Now in its ninth year, Melbourne Recital Centre’s Bach Competition is dedicated to young musicians passionate about J.S. Bach.
We sat down with the 2017 winner Grace Wu to talk about her Bach Competition experience, if she has any advice for 2018 participants, and to discover what the future holds for one of Australia’s most talented young musicians.
When and why did you start playing violin?
I started learning the violin just before I turned six, so up to now it’s been about eight years. Before that I learnt a little bit of piano from my sister. My family originally thought I would play piano, but when it came down to starting lessons, my mum decided on violin for me as we already had a pianist in the house and she knew she wouldn’t be able to stand the racket of two. Personally, I didn’t really mind what I learnt, but I was more curious about the violin since I had already seen my sister learn and practice the piano.
How did it feel to play in the Elisabeth Murdoch Hall at the Melbourne Recital Centre?
I don’t know if I can put it into words, but the purity and reach of the sound that I produced really shocked me. A fascinating thing about the hall that I found during my soundcheck is that when you play, you get the sense that almost everyone in the world is listening, even if there’s no one in the audience. Of course, with the audience there, the feeling is stronger, but I think that the sensation has something more to do with the stunning acoustics of the hall than anything. The most wonderful thing about the hall, to me, is that when you perform solo Bach there you enjoy the pure sound so much that you kind of forget that there’s an audience because you’re so into the music. While interacting with the audience is also important, I feel like the more internal expressions really shine through and wrap around you in those moments.
What was it like to win the 2017 Bach Competition?

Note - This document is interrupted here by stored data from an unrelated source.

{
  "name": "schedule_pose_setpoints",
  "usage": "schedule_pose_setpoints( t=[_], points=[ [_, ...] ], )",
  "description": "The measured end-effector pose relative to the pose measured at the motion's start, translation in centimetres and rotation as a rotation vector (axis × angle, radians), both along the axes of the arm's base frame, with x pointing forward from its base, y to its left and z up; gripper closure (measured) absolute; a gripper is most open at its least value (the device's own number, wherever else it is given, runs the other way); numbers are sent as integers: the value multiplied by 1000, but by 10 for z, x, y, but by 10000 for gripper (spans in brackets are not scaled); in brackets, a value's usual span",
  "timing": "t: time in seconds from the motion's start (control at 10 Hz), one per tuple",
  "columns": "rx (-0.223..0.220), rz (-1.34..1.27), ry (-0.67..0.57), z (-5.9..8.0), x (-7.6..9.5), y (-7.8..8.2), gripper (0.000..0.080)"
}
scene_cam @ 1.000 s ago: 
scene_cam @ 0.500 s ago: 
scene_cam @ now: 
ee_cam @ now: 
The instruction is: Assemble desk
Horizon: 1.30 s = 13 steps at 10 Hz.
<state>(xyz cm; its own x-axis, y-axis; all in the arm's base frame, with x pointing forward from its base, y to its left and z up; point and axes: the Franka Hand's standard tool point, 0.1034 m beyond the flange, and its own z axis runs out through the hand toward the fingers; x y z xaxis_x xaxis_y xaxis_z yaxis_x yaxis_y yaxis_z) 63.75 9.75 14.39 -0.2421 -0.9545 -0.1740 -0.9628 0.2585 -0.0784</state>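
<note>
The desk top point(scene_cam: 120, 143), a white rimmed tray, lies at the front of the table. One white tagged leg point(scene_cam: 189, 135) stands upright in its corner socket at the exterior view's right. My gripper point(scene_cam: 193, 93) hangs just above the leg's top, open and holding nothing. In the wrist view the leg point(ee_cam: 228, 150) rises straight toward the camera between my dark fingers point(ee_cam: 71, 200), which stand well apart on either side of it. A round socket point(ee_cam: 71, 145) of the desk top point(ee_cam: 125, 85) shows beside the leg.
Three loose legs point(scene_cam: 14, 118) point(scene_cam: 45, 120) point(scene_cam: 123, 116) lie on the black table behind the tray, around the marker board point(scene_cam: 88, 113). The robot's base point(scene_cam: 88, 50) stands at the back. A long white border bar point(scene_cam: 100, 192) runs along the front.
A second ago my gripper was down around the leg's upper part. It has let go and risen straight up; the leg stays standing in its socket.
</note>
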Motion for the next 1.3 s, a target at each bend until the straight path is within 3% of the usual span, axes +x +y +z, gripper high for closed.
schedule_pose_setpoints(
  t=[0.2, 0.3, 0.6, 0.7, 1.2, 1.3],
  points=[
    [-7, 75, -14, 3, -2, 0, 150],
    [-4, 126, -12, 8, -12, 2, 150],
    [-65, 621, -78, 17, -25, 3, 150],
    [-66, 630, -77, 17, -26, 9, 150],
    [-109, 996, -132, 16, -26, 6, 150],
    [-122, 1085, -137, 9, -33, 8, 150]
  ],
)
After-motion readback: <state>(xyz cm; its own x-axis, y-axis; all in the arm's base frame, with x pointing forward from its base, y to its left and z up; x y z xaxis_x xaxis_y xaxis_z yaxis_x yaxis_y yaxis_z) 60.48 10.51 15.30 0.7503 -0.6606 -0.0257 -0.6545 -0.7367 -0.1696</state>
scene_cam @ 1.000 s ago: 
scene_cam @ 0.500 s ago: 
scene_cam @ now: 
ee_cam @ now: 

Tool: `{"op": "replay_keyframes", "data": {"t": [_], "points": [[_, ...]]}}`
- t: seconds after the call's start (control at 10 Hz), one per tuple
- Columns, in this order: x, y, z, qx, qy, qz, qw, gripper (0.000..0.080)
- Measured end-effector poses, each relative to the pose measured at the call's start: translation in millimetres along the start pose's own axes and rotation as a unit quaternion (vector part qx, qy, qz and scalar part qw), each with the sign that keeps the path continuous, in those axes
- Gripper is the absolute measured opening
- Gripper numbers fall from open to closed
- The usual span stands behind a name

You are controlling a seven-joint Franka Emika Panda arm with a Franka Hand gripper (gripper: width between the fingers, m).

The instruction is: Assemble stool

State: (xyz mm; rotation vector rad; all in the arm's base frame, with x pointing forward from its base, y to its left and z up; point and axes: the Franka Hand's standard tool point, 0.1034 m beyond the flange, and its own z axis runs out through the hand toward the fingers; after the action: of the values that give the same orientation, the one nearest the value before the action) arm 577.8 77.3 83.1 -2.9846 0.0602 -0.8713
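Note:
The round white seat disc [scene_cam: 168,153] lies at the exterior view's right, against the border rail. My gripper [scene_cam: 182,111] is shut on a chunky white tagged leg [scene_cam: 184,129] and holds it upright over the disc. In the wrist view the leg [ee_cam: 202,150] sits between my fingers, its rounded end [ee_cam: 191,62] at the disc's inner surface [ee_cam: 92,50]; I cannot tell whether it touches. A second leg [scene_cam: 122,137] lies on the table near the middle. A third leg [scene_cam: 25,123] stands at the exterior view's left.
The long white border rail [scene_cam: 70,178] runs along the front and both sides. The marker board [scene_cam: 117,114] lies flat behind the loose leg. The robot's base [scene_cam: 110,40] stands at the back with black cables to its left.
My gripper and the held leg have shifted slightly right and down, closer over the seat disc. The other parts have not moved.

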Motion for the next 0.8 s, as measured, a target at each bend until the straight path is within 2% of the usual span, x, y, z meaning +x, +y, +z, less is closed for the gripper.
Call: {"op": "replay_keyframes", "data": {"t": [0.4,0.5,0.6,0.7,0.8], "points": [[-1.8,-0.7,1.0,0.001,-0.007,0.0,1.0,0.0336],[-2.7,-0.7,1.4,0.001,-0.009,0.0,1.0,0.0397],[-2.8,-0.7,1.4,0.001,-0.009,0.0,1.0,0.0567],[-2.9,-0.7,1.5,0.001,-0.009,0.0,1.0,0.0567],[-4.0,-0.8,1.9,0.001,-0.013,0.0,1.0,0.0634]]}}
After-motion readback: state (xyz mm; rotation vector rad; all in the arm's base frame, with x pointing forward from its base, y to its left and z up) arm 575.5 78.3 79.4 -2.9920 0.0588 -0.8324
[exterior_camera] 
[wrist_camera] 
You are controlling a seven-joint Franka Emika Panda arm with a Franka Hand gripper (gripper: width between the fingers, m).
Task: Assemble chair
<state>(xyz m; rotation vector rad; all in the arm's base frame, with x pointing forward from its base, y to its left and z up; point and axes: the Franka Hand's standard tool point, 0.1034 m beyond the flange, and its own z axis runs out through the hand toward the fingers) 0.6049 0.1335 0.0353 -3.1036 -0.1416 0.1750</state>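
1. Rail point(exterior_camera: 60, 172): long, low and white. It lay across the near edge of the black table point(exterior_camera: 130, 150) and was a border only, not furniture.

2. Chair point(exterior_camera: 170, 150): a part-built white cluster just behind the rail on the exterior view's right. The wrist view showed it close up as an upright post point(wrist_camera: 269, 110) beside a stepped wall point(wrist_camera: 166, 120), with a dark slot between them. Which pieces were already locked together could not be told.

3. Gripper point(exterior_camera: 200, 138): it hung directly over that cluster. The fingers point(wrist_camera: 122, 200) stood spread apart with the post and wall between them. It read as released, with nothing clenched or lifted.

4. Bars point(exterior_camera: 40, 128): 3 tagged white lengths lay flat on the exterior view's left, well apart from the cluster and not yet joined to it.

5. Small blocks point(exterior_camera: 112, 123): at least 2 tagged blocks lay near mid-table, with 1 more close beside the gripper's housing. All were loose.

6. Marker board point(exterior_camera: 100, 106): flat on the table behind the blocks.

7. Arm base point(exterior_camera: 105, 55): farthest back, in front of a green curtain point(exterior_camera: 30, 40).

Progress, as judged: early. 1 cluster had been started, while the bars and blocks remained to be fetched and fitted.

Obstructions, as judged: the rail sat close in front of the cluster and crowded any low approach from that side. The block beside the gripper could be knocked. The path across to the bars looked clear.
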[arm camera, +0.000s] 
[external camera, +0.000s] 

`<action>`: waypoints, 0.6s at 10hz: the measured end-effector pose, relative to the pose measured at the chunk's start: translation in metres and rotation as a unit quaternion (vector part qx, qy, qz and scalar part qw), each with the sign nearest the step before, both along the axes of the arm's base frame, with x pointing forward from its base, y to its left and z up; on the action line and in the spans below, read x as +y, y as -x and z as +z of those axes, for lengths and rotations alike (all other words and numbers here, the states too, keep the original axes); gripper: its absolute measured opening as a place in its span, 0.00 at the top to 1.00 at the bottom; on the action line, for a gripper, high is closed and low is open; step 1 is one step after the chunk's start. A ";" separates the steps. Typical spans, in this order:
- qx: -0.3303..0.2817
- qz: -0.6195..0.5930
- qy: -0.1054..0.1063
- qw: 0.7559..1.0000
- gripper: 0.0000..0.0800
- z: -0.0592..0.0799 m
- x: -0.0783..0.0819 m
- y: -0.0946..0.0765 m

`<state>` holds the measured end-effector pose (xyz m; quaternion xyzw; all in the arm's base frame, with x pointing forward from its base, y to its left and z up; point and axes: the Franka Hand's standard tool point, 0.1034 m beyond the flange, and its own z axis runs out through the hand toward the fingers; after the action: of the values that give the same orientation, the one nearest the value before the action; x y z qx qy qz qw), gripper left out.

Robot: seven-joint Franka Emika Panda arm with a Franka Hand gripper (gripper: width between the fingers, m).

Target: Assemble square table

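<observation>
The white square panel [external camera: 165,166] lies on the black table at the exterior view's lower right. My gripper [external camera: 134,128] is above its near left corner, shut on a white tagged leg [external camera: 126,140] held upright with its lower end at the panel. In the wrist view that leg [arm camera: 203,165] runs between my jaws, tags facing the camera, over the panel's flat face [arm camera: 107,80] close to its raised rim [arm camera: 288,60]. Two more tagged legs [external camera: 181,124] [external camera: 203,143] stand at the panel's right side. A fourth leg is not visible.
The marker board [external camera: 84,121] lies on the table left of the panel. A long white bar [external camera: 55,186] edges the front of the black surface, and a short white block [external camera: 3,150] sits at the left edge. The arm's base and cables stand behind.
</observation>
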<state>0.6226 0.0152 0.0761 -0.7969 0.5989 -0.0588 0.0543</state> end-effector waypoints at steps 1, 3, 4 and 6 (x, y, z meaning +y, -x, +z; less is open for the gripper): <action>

After my performance, I was so busy wandering around in a daze and blabbering about my feelings to my mother that I completely forgot about prizes and such. It’s pretty funny, but I didn’t actually realise that I’d won until I got off the stage and one of the ladies of the backstage crew congratulated me on my win. I’m pretty sure my brain ground to a complete and utter halt at that moment. Then this huge wave of realisation crashed down onto me and I was so surprised! – but also really glad that the judges enjoyed my performance.
Besides the Bach Competition, what has been your performance highlight so far?

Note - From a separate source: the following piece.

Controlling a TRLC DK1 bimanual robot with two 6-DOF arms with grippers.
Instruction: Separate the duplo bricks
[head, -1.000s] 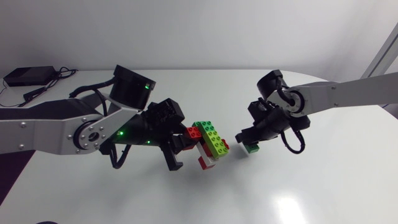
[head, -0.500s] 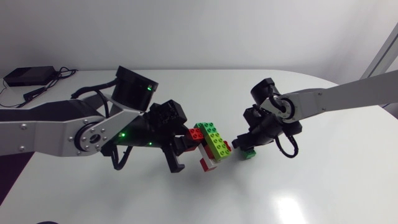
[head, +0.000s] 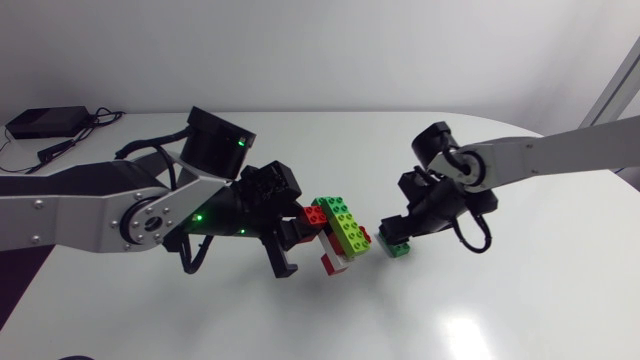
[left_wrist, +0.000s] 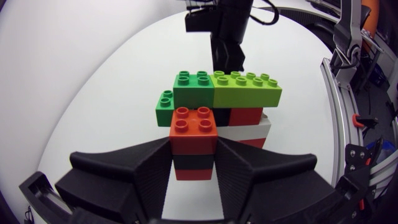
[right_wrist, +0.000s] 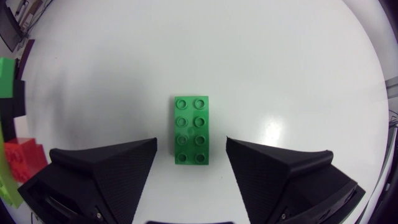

This performance opportunity actually came because I participated in the Bach Competition, and was also at Elisabeth Murdoch Hall. I performed two movements of accompanied Bach during the judges deliberation at the Great Romantics Competition 2018.
What is your favourite Bach piece to play?
I’m legitimately internally tormented and also laughing at myself every time someone hits me with a ‘what is your favourite’ question. Out of all the pieces by Bach that I’ve played I really can’t pick a favourite – the consistent but fresh style as well as the various twists and turns that Bach throws at you (most of the time, gently) always keeps it interesting. They’re all lovely.
What can you tell us about Bach?
The style of Bach’s pieces, to me, are about personal expressions (or expressions between a duo). His compositions are constantly interesting and intriguing, and the harmonies always hit the sweet spot in your ears.
What piece are you working on now? And what do you like about it?
I’ve just started learning the first movement of the Paganini violin concerto no. 1 op. 6. It’s a great challenge, and a beautiful piece. I really enjoy the lyrical passages, the intense opening, and the general virtuosity of the whole thing.
What do you like to do outside of practicing music?
I listen to a lot of music, and try to have my earphones on me all the time. When they’re not and I’m just sitting around, I’m filled with regret while desperately trying to playback pieces or songs in my head. Sometimes it works. Mostly it doesn’t. I love drawing, and although I’m not very good I try to practice when I can. I also love reading, especially fantasy books.
Any advice for 2018 Bach Competition Applicants?
This sounds completely overused, but enjoy the music! When you record your videos, have fun and play the best you can, and I’m sure your feelings will touch your audience!! If you get to play in the Elisabeth Murdoch Hall, you’ll really love it.